また他の税目にも、従来は「修正申告」を提出する場合であっても、「確定申告書」に記載した金額の範囲内でしか認められていない「控除額」が、「更正の請求」(修正申告)によって、法律上認められる最大限まで認められるようになったものもあります。

(例えば、所得税の「青色申告特別控除」など。平成23年12月2日の属する年分の所得税から適用。つまり、平成23年に発生した所得からが対象となります)


私自身も税理士の一人として、「増額更正」の可能期間が延びたという事は、身の引き締まる思いが致します。

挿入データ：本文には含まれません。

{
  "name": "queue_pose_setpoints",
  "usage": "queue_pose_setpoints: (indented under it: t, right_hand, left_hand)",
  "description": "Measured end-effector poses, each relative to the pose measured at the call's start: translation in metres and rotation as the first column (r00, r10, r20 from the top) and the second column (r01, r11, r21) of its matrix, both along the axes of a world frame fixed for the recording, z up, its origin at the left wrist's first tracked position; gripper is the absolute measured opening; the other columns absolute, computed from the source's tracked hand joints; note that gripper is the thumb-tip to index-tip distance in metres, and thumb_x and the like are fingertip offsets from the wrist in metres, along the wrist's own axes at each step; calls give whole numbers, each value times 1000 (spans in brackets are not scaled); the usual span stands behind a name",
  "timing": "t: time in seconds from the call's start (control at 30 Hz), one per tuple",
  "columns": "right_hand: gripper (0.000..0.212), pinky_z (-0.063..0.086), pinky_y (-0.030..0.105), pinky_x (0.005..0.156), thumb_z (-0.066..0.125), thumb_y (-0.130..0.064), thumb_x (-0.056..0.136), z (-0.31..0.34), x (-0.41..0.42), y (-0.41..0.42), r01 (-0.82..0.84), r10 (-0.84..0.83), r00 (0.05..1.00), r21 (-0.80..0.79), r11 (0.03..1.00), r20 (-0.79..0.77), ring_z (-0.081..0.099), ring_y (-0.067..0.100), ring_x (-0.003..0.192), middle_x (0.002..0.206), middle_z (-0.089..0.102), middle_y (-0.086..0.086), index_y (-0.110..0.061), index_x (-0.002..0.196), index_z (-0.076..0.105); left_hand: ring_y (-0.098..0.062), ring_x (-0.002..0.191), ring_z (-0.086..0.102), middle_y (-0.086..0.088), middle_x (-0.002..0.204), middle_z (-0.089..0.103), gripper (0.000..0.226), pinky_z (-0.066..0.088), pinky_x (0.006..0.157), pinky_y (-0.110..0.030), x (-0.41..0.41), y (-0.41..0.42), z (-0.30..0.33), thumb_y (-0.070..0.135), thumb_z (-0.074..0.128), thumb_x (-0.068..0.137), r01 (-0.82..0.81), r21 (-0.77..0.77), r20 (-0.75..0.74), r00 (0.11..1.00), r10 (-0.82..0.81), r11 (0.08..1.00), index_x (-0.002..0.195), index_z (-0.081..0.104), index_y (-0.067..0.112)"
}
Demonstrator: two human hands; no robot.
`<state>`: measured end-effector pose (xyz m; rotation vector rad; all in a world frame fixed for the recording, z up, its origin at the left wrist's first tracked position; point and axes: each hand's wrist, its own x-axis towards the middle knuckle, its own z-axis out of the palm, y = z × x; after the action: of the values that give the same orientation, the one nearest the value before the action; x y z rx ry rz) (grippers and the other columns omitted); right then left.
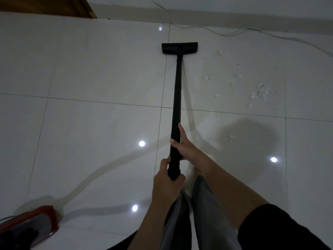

私が税理士登録をした際に、「税理士法第1条*(下記注参照)の精神」を税理士会の先輩税理士の皆様から叩き込まれましたが、改めてこの税理士法第1条を読み返し、税理士の免許を返還するその時まで税理士としての使命を果たさねばと思った次第です。




注*「税理士法第1条」…(税理士の使命)

税理士は、税務に関する専門家として、独立した公正な立場において、申告納税制度の理念にそつて、納税義務者の信頼にこたえ、租税に関する法令に規定された納税義務の適正な実現を図ることを使命とする。